Circuit Breaker Pattern
In a distributed system, one slow or failing dependency can take down everything that calls it. Requests pile up waiting on timeouts, threads and connections exhaust, and the failure cascades outward until the whole system is unresponsive. The circuit breaker pattern stops this by failing fast: after a dependency trips a failure threshold, the breaker short-circuits further calls and returns immediately, giving the downstream service room to recover. This page shows how to wrap Express service calls with opossum, the de-facto circuit breaker library for Node.
How a circuit breaker works
A circuit breaker is a stateful proxy around a call that might fail. It watches the success and failure rate of that call and moves between three states. Think of it like an electrical breaker: under normal load it stays closed and current flows, but when something shorts it trips open to protect the rest of the circuit.

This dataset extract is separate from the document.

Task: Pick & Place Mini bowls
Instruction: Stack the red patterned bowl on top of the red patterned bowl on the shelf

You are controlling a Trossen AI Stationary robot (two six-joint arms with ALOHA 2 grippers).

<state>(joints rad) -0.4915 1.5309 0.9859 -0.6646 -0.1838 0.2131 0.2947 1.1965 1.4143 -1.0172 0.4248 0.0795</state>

| State | Behavior | Transition |
|---|---|---|
| Closed | Calls pass through normally; failures are counted | Trips to open once the error rate crosses the threshold |
| Open | Calls fail instantly without hitting the dependency | After a cooldown, moves to half-open |
| Half-open | A few trial calls are allowed through | Success → closed; failure → back to open |
The half-open state is what makes the breaker self-healing: instead of staying open forever or flooding a recovering service, it probes with a single request and only fully reopens the gate once that probe succeeds.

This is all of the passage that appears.